> **Work item**
A word-for-word copy of the listing that follows is required.

- - -

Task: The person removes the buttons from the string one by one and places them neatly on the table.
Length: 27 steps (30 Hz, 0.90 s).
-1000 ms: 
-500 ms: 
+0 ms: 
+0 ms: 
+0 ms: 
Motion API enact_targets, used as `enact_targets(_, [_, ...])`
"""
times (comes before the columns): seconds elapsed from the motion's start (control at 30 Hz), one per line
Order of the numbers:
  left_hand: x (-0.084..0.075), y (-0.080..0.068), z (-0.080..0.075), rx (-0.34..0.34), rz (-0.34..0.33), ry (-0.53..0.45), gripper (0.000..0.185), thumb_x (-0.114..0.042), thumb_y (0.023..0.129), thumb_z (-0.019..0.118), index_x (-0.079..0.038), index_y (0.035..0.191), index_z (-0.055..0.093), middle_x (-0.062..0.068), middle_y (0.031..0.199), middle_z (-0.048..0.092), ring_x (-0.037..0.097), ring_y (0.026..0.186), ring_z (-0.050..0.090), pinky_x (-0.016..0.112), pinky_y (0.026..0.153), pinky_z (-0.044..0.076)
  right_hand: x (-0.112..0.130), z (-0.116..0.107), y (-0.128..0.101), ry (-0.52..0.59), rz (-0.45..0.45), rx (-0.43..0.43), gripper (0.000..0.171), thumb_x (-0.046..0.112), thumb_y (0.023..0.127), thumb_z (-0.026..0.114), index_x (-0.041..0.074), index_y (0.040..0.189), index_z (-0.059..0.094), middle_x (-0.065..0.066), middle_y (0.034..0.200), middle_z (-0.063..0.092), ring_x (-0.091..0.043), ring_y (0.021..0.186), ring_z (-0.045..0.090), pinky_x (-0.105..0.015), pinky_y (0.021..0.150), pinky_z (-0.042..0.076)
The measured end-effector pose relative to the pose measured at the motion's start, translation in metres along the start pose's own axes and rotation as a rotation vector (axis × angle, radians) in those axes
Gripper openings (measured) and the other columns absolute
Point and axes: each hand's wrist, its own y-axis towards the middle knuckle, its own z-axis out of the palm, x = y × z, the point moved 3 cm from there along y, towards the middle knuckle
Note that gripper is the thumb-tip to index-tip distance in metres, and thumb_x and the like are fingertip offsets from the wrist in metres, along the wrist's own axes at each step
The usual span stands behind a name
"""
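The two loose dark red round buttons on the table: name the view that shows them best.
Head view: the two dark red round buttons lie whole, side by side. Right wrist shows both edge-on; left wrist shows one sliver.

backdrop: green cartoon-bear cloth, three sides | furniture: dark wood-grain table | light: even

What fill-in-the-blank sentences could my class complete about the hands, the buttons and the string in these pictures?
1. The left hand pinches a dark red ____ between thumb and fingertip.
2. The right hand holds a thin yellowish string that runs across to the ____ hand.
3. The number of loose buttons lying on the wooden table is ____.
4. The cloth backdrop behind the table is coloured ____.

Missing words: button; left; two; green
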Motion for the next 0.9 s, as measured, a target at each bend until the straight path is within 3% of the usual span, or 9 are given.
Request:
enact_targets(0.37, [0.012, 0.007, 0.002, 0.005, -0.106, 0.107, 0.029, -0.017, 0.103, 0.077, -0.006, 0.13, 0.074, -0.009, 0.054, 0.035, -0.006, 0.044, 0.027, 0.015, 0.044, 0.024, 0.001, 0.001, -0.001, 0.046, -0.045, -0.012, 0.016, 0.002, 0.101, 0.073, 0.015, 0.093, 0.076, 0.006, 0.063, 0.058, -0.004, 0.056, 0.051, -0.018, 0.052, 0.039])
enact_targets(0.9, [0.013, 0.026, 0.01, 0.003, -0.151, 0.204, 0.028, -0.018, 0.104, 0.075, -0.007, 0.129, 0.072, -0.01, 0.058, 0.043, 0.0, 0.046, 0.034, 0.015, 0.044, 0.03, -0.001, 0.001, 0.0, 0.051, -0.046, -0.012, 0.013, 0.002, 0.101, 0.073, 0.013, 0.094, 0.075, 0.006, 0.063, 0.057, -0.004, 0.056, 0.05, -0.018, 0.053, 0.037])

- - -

> **Exercise solution**
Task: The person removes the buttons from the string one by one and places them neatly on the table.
Length: 27 steps (30 Hz, 0.90 s).
-1000 ms: 
-500 ms: 
+0 ms: 
+0 ms: 
+0 ms: 
Motion API enact_targets, used as `enact_targets(_, [_, ...])`
"""
times (comes before the columns): seconds elapsed from the motion's start (control at 30 Hz), one per line
Order of the numbers:
  left_hand: x (-0.084..0.075), y (-0.080..0.068), z (-0.080..0.075), rx (-0.34..0.34), rz (-0.34..0.33), ry (-0.53..0.45), gripper (0.000..0.185), thumb_x (-0.114..0.042), thumb_y (0.023..0.129), thumb_z (-0.019..0.118), index_x (-0.079..0.038), index_y (0.035..0.191), index_z (-0.055..0.093), middle_x (-0.062..0.068), middle_y (0.031..0.199), middle_z (-0.048..0.092), ring_x (-0.037..0.097), ring_y (0.026..0.186), ring_z (-0.050..0.090), pinky_x (-0.016..0.112), pinky_y (0.026..0.153), pinky_z (-0.044..0.076)
  right_hand: x (-0.112..0.130), z (-0.116..0.107), y (-0.128..0.101), ry (-0.52..0.59), rz (-0.45..0.45), rx (-0.43..0.43), gripper (0.000..0.171), thumb_x (-0.046..0.112), thumb_y (0.023..0.127), thumb_z (-0.026..0.114), index_x (-0.041..0.074), index_y (0.040..0.189), index_z (-0.059..0.094), middle_x (-0.065..0.066), middle_y (0.034..0.200), middle_z (-0.063..0.092), ring_x (-0.091..0.043), ring_y (0.021..0.186), ring_z (-0.045..0.090), pinky_x (-0.105..0.015), pinky_y (0.021..0.150), pinky_z (-0.042..0.076)
The measured end-effector pose relative to the pose measured at the motion's start, translation in metres along the start pose's own axes and rotation as a rotation vector (axis × angle, radians) in those axes
Gripper openings (measured) and the other columns absolute
Point and axes: each hand's wrist, its own y-axis towards the middle knuckle, its own z-axis out of the palm, x = y × z, the point moved 3 cm from there along y, towards the middle knuckle
Note that gripper is the thumb-tip to index-tip distance in metres, and thumb_x and the like are fingertip offsets from the wrist in metres, along the wrist's own axes at each step
The usual span stands behind a name
"""
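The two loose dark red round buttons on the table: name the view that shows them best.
Head view: the two dark red round buttons lie whole, side by side. Right wrist shows both edge-on; left wrist shows one sliver.

backdrop: green cartoon-bear cloth, three sides | furniture: dark wood-grain table | light: even

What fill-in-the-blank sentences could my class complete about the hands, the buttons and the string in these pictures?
1. The left hand pinches a dark red ____ between thumb and fingertip.
2. The right hand holds a thin yellowish string that runs across to the ____ hand.
3. The number of loose buttons lying on the wooden table is ____.
4. The cloth backdrop behind the table is coloured ____.

Missing words: button; left; two; green
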Motion for the next 0.9 s, as measured, a target at each bend until the straight path is within 3% of the usual span, or 9 are given.
Request:
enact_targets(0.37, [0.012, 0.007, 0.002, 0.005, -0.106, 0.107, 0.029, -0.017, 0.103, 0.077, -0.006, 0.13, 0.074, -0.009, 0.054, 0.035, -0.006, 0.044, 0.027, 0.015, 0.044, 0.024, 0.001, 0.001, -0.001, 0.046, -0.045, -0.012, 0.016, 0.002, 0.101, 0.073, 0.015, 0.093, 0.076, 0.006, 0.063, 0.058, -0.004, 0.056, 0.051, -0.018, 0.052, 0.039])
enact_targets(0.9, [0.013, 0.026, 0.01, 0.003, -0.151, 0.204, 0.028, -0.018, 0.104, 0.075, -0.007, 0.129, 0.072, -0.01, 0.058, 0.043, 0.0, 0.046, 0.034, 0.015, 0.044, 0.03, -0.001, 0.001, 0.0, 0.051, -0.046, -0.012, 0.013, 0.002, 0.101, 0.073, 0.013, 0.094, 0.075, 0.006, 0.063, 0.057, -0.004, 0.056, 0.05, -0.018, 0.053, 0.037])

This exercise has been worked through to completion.